Look through the data for the string "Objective". Copy every line where it is found.

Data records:
▽
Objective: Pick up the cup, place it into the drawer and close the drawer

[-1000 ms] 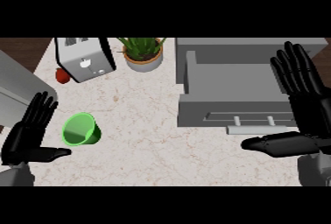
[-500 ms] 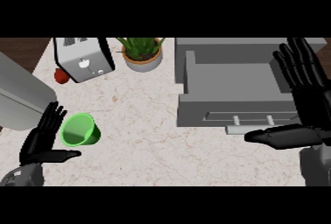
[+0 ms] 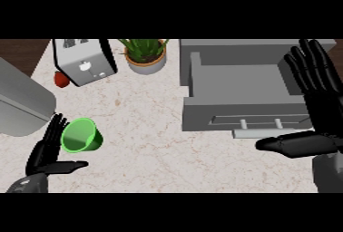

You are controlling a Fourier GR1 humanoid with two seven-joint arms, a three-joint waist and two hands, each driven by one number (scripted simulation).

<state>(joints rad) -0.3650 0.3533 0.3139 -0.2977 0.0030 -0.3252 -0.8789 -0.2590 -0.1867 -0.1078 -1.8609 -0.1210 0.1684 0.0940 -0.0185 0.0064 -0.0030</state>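
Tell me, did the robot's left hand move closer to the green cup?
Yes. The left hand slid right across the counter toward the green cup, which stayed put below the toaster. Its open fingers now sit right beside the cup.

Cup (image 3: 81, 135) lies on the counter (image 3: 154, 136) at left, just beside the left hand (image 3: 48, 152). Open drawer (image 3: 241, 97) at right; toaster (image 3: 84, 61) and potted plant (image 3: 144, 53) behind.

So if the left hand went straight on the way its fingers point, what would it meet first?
Probably the grey appliance at the counter's left edge, just ahead of the left hand. The green cup lies beside its fingers, not ahead; heights are unclear.
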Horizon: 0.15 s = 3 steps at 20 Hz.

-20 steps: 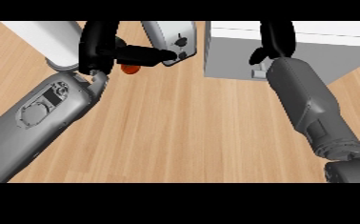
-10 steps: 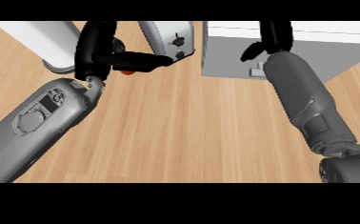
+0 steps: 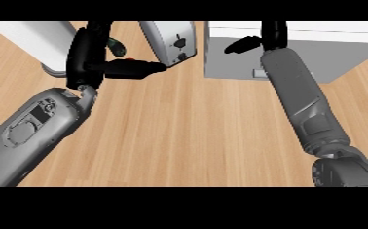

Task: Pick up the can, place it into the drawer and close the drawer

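Note:
The can (image 3: pixel 130 59) shows only as a small red sliver at the upper left; the rest is hidden inside my left hand (image 3: pixel 87 60). That hand's fingers curl over it from above and its thumb (image 3: pixel 138 69) lies across it from below. The drawer (image 3: pixel 237 60) is a white and grey box at the upper right with a small handle (image 3: pixel 257 72) on its front. My right hand (image 3: pixel 271 34) rests above the drawer at the view's top edge, thumb out to the left, holding nothing.
A grey toaster-like appliance (image 3: pixel 173 40) stands between the left hand and the drawer. A white appliance (image 3: pixel 39 40) stands at the far left. Bare wooden counter (image 3: pixel 187 125) stretches between my two forearms.
The left hand's thumb has swung down across the can, which showed more red before and is now almost hidden. The right hand has barely moved.

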### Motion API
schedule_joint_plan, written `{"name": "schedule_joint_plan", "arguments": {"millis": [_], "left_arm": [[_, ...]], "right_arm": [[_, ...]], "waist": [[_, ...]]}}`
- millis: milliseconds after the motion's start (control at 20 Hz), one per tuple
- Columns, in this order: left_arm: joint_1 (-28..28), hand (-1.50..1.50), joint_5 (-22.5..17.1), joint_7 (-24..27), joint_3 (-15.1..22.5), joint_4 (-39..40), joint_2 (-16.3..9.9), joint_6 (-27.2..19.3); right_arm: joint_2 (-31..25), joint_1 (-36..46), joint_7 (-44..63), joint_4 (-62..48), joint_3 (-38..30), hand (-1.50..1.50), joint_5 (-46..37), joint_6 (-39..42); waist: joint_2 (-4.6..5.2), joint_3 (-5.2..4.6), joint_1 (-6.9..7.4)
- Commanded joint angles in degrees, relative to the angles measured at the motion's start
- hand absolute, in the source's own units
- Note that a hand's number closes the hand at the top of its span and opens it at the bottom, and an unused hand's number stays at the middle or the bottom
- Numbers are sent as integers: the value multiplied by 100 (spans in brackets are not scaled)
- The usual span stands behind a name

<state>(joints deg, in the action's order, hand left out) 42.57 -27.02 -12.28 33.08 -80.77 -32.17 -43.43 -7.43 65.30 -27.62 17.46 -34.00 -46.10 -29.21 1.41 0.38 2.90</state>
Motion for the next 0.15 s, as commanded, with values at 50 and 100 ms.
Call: {"name": "schedule_joint_plan", "arguments": {"millis": [50,100], "left_arm": [[-327,-150,80,276,-113,35,-20,124],[-340,-150,89,-16,-74,-262,-66,-2]], "right_arm": [[264,631,142,101,-489,-150,661,121],[79,563,80,12,-488,-150,645,226]], "waist": [[-50,-34,20],[-59,-29,65]]}}
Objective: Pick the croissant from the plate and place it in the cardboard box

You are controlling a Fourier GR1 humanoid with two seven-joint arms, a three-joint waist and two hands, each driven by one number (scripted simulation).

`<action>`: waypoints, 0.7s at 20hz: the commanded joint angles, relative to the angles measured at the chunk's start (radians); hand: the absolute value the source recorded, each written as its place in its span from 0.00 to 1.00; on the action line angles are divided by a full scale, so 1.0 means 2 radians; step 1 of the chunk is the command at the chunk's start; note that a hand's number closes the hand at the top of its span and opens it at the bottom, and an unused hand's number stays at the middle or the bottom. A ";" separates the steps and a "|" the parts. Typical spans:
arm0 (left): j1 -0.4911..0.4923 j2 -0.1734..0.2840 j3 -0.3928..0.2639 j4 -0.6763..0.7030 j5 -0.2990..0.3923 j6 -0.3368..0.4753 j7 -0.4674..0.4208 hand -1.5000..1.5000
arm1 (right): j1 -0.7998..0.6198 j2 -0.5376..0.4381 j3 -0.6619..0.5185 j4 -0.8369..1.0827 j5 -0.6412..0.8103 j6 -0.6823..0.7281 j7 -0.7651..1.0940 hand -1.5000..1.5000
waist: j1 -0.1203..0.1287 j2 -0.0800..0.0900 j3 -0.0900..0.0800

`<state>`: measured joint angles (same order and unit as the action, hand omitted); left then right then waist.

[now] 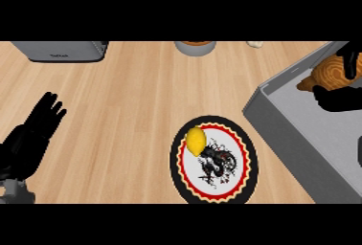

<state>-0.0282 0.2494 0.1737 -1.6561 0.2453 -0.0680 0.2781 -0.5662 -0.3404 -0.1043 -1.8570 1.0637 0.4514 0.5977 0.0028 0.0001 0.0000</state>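
The right hand (338, 98) sat at about two o'clock, fingers and thumb curled round the croissant (329, 74), which was over the inside of the grey box (283, 122). The plate (244, 158), at about five o'clock of centre, carried a lemon (195, 141) on its upper left part. The left hand (35, 131) rested at nine o'clock, fingers straight.

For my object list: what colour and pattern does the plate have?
White plate with black rim, red-and-yellow scalloped border and a black-red centre drawing, in the head view.
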 commanded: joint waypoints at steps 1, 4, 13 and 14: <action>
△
→ **Answer space**
Objective: Pick up the cup, place it into the drawer and close the drawer
Objective: Pick the croissant from the plate and place it in the cardboard box

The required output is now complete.